Internet as Playground and Factory

Julian Kücklich

Bio

Julian Kücklich teaches Game Design at Mediadesignhochschule Berlin. He has been doing research on the politics, aesthetics and semiotics of digital games since 2000. More information on his research can be found at http://playability.de.


Abstract

Work Hard, Play Harder --- Labour, Playbour and the Ideology of Play

In my paper, I argue that much of the current scholarly discourse about virtual worlds fails to recognise the mode of governmentality that characterises these new social formations. Rather than to see them as analogous to societies in the real world, with their own cultures, economies, and political systems, I suggest to regard them as ‘social factories’ in which the social fabric is inextricably shot through with economic production.
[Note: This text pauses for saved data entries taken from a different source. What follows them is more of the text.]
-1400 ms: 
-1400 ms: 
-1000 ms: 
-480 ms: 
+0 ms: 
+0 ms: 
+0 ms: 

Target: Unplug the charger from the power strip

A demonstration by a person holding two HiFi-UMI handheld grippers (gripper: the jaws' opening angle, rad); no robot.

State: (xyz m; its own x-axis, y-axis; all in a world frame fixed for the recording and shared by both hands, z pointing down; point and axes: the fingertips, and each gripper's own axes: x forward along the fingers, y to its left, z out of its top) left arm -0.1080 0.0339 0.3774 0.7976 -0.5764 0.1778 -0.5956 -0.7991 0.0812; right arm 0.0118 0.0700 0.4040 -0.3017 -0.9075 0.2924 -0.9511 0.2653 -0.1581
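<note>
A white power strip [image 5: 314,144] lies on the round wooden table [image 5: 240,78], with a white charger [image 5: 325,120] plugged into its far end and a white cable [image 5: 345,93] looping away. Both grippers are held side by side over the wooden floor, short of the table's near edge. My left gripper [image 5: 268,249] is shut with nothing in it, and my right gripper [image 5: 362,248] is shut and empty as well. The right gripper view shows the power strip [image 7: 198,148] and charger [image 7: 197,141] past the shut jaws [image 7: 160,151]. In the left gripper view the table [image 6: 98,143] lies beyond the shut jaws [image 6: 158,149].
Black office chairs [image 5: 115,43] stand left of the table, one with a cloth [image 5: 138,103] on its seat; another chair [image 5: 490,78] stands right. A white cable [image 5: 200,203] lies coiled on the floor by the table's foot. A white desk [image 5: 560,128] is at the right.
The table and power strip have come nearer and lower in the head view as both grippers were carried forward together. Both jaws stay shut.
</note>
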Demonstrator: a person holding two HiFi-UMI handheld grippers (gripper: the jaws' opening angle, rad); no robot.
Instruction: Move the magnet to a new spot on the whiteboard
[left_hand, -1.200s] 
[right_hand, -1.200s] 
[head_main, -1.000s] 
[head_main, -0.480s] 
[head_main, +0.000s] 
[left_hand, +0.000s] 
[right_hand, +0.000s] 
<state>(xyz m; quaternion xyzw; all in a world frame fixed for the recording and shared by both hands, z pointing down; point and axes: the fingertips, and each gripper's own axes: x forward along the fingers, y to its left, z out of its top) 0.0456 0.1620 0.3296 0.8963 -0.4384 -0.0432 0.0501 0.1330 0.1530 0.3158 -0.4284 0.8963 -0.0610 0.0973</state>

While the governmentalisation of the global economy, and the concomitant economisation of governments are processes which originate in the (increasingly virtualised) real world, they also result in a ‘naturalisation’ of virtual worlds, a tendency which also becomes obvious in the way virtual worlds are discussed in terms of ‘population’ and ‘territory’. At the same time, the integration of the economies of the real world with those of virtual worlds leads to similar results as the virtualisation of real-world economies, which is contingent upon the increasing valorisation of immaterial labour. In virtual worlds, the suffusion of governance with economic production thus leads to the formation of precarious forms of governmentality, which are veiled by a pertinent ideology of play. By de-ideologising the material processes of exploitation and accumulation that take place in virtual worlds, it is possible to recognise virtual worlds’ precarious sovereignty, and arrive at a conceptualisation of virtual worldliness that takes this precariousness into account.